Um estudo científico desenvolvido por investigadores da Faculdade de Medicina da Universidade do Porto (FMUP), publicado na revista científica Age, demonstrou que o cobre pode estar envolvido no processo de envelhecimento celular, agindo sobre as células humanas da mesma forma que outros oxidantes, tais como a radiação UV, por exemplo.

O cobre é um elemento essencial para o bom funcionamento do nosso organismo, estando presente em diversos alimentos, como as ostras, fígado, cacau, nozes, entre outros. No entanto, quando existe em concentrações muito elevadas, ou quando se regista uma desregulação do seu metabolismo, ele associa-se a doenças cerebrais e hepáticas. Aliás, sabe-se que a acumulação de cobre está envolvida no desenvolvimento de patologias associadas à idade, tais como o Alzheimer, por exemplo.

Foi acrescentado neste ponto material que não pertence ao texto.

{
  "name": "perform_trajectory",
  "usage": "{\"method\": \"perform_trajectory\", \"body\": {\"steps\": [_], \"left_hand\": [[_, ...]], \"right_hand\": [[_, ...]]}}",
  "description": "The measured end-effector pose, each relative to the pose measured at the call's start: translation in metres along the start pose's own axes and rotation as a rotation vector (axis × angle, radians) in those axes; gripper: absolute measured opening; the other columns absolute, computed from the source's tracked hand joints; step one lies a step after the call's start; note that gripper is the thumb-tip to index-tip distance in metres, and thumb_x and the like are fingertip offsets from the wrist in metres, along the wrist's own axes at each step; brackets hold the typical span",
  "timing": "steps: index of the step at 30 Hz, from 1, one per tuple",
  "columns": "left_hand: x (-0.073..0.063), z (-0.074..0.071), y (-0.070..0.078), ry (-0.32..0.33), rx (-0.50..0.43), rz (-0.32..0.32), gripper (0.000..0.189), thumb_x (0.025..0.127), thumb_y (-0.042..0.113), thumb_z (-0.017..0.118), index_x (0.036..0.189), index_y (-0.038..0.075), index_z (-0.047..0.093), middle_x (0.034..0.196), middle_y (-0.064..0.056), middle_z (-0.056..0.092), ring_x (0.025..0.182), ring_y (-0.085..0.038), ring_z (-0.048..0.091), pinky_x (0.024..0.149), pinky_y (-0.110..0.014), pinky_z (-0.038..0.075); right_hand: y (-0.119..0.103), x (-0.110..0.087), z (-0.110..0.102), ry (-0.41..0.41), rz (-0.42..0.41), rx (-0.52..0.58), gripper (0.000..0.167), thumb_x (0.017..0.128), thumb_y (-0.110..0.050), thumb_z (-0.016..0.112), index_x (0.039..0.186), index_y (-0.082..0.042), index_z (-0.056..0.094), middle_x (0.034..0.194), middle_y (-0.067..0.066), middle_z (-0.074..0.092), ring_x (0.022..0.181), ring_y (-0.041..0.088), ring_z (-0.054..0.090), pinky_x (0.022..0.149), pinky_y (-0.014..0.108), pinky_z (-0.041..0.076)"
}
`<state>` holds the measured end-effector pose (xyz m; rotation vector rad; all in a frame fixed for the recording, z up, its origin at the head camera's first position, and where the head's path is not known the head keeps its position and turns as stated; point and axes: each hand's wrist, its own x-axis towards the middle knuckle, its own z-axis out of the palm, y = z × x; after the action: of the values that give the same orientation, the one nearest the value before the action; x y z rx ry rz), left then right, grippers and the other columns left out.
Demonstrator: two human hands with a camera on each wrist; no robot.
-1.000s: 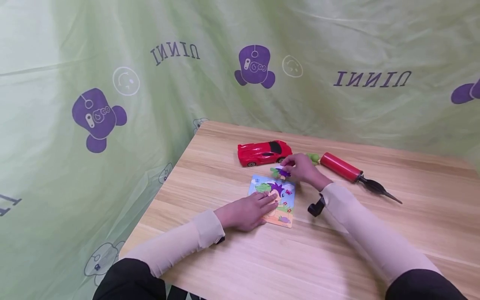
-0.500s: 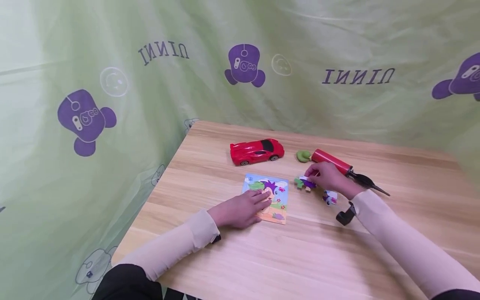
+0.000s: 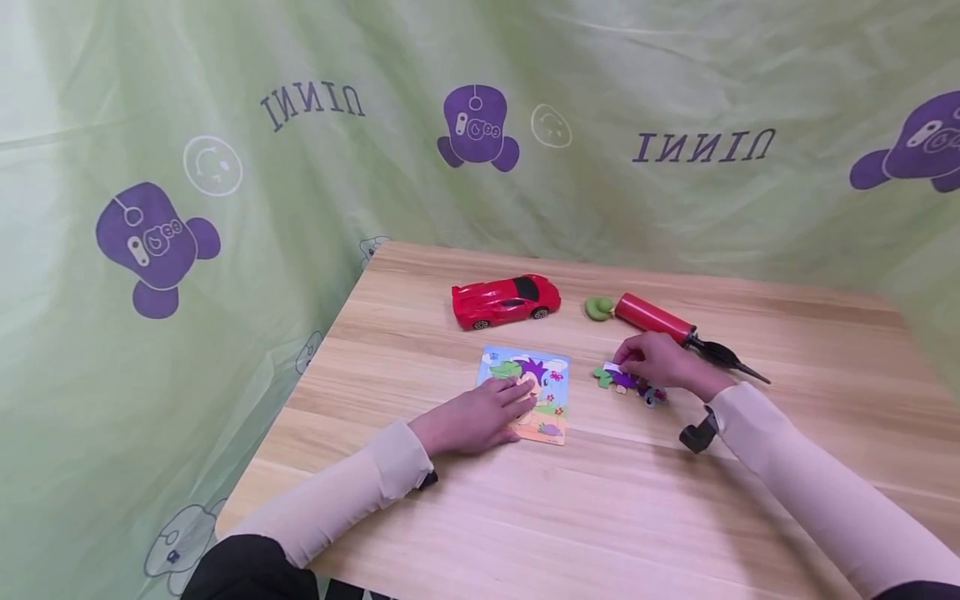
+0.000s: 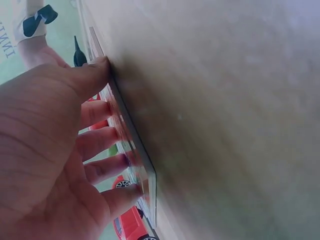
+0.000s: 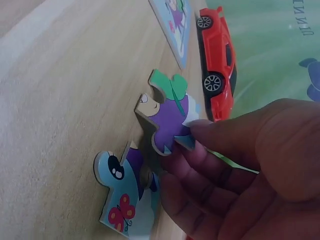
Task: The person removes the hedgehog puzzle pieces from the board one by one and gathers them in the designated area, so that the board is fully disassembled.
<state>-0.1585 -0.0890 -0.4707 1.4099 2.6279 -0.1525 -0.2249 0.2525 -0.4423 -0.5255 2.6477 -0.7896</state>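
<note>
The right hand has a narrow grip: thumb and fingertips pinch one edge of a purple-and-green puzzle piece. The piece is tilted, with its printed side showing in the right wrist view. Just beside it, under the curled lower fingers, is a blue piece with a large eye and a pink butterfly; whether those fingers touch it, I cannot tell.

The left hand has a wide, loose grip, fingers extended and resting on the board, thumb at its edge. The board lies flat, near the two pieces and to their left, printed with a purple-topped figure, flowers and a blue sky.

Beyond the board, well apart from both hands, stands a red toy car. To its right is a curled green thing, right at the end of a red cylinder with a dark, tapering tip. All of this is on the wood-grain surface, with a green printed curtain behind.
</note>
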Motion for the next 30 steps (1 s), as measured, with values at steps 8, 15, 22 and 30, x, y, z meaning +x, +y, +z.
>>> {"method": "perform_trajectory", "body": {"steps": [8, 15, 22, 30], "left_hand": [[0.0, 0.002, 0.001, -0.004, 0.005, -0.02, 0.064, 0.104, 0.047, 0.047, 0.158, 0.016, 0.033, 0.167, -0.005, 0.026, 0.154, -0.028, 0.03, 0.127, -0.041, 0.027], [-0.002, 0.0, 0.005, 0.011, 0.028, -0.029, 0.063, 0.105, 0.046, 0.046, 0.158, 0.015, 0.033, 0.167, -0.005, 0.027, 0.153, -0.027, 0.031, 0.126, -0.04, 0.029], [-0.009, 0.001, 0.01, 0.022, 0.026, -0.067, 0.06, 0.105, 0.043, 0.046, 0.156, 0.012, 0.036, 0.166, -0.008, 0.029, 0.153, -0.029, 0.03, 0.123, -0.044, 0.034], [-0.007, 0.0, 0.012, 0.047, 0.111, -0.022, 0.059, 0.106, 0.042, 0.044, 0.155, 0.01, 0.038, 0.163, -0.008, 0.035, 0.154, -0.025, 0.029, 0.125, -0.039, 0.03]], "right_hand": [[0.0, 0.009, -0.003, 0.054, 0.002, -0.066, 0.011, 0.093, -0.013, 0.069, 0.097, -0.004, 0.074, 0.079, 0.003, 0.071, 0.065, 0.012, 0.058, 0.062, 0.026, 0.049], [-0.03, 0.016, 0.001, 0.083, -0.033, -0.116, 0.014, 0.094, -0.015, 0.067, 0.1, -0.004, 0.073, 0.086, 0.007, 0.072, 0.067, 0.013, 0.061, 0.066, 0.031, 0.055], [-0.093, 0.061, 0.038, 0.047, -0.193, -0.178, 0.021, 0.094, -0.015, 0.066, 0.111, -0.005, 0.073, 0.101, 0.01, 0.076, 0.089, 0.02, 0.069, 0.087, 0.042, 0.058], [-0.138, 0.091, 0.079, 0.008, -0.34, -0.328, 0.028, 0.095, -0.012, 0.061, 0.12, -0.003, 0.071, 0.111, 0.012, 0.073, 0.098, 0.023, 0.067, 0.095, 0.042, 0.056]]}}
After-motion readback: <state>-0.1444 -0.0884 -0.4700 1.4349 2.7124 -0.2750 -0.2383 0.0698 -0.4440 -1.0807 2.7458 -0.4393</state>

Liliana Matos, autora principal deste estudo, refere que durante o envelhecimento há acumulação de vários metais nas células humanas, mesmo quando não existe nenhuma patologia associada. É por isso que é importante avaliar a influência desses metais no processo de envelhecimento, salienta a autora.

Assim sendo, no âmbito do seu projeto de doutoramento, a investigadora da FMUP optou por estudar o impacto do ferro e do cobre no envelhecimento celular. Para desenvolver este trabalho, foi essencial utilizar técnicas de indução de senescência (envelhecimento celular) prematura in vitro, com o objetivo de verificar se esses metais induzem, por si só, o envelhecimento.

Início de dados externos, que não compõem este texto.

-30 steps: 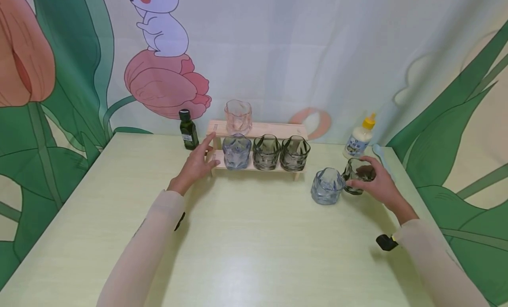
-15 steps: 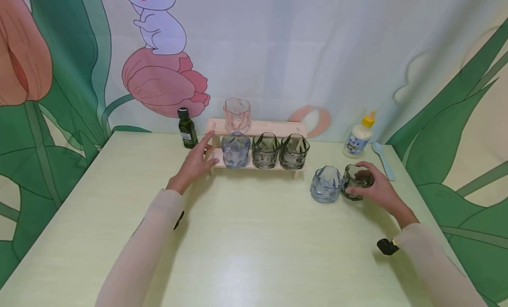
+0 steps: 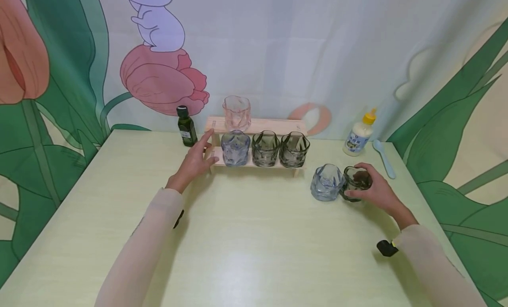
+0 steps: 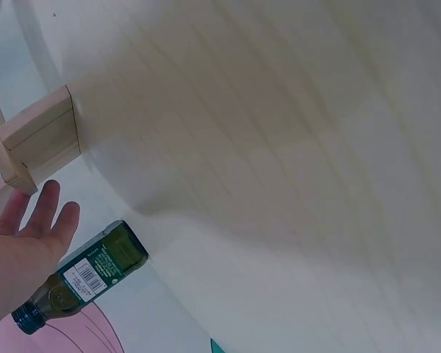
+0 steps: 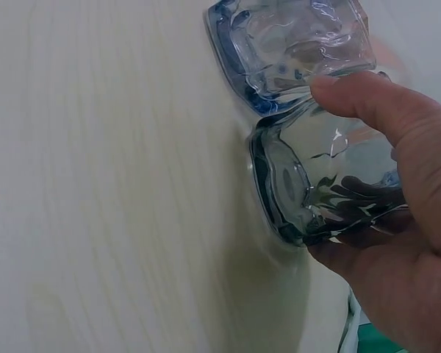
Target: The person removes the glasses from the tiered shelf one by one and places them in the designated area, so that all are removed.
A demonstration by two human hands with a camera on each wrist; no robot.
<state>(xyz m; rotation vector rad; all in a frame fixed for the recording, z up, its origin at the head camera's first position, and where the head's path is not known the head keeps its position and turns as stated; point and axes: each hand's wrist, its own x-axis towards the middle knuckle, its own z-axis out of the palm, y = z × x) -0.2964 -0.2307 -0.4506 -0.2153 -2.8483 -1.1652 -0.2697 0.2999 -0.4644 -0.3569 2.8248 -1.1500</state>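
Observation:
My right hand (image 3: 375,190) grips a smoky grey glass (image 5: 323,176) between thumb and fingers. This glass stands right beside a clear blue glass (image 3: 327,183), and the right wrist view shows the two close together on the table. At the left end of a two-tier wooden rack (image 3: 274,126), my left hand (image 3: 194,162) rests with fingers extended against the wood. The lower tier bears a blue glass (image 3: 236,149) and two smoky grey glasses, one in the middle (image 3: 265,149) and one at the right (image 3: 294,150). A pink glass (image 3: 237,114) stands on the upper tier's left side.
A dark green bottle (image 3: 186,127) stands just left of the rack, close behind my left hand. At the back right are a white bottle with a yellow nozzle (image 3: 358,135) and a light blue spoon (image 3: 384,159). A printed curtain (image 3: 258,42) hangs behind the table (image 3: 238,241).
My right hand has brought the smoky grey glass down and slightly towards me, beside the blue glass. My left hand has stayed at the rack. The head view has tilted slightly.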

Os trabalhos referentes ao ferro ainda não são conclusivos mas, relativamente ao cobre, ficou comprovada a sua relação direta com o processo de envelhecimento.

A próxima etapa passa por compreender os mecanismos moleculares específicos que levam o cobre a induzir a senescência. Conhecendo esses mecanismos, poder-se-á tentar agir sobre eles, controlando o efeito negativo da acumulação do cobre nas células.

Este trabalho poderá, a longo prazo, ter implicações clínicas relevantes no desenvolvimento de terapias para o Alzheimer e a Doença de Wilson.